The majority of the meeting was spent in small groups discussing problems faced by Asian American students on campus.

Many participants stated that minorities are poorly represented, and the Asian community is especially less visual.

“The number of explicit racial incidents has not been huge for me. The problem on this campus is invisibility,” Luu said.

Many students shared personal experiences of racial discrimination, often dealing with the perception of Asian Americans as “perpetual foreigners.”

Graduate student Yeng Vang expressed frustration toward a generalization of all Asian people as fresh immigrants or foreign students. She said that there is a need for education and urged other students to get involved.

“We are very diverse within our own group,” Vang said. “Educating community members … so that they know more about Asian Americans would be awesome, but it might be a long time before we get there.”

Luong noted cultural education may be declining on campus as programs such as the Southeast Asian studies major are losing professors due to lack of student enrollment. She hopes that groups like AASU will help to fill in these educational gaps.

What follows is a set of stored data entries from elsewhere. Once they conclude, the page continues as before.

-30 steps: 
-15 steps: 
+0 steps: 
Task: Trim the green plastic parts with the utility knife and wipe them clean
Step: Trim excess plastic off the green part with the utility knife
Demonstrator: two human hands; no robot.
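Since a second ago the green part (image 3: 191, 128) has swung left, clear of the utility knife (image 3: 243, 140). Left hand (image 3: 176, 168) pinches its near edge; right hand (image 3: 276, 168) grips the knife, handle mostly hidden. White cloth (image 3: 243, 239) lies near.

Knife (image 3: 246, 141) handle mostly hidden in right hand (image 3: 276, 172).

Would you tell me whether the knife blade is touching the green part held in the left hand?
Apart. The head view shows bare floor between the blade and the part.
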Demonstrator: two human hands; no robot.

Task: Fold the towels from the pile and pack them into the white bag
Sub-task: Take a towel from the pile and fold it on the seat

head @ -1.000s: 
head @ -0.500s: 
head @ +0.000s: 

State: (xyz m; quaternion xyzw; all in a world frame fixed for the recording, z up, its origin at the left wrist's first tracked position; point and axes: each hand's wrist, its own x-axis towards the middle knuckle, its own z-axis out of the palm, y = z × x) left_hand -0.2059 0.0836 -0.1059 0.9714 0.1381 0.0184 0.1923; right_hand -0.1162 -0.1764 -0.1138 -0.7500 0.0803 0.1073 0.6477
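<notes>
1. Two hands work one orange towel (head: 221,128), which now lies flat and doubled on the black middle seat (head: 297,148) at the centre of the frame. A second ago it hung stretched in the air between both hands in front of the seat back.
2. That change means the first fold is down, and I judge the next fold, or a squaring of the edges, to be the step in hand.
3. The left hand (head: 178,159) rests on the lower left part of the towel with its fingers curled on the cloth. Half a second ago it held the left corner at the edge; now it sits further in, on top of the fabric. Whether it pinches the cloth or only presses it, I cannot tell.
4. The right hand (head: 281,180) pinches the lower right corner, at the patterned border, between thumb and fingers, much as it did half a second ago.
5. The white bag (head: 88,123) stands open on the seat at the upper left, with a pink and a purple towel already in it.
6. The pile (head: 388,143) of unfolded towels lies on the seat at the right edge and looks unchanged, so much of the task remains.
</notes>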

AASU has devoted the semester to strengthening their group, but plans on diving into bigger plans next semester. A mentor program between older and younger Asian students, a cookbook and memorial are currently in the works.

Luong hopes that AASU will provide a forum for the exploration and strengthening of identity.

“We need different types of people. We want to break what Asian is and what American is and mold what we are as individuals,” Luong said. “We want to be the welcoming, ambitious group that is here for everyone.”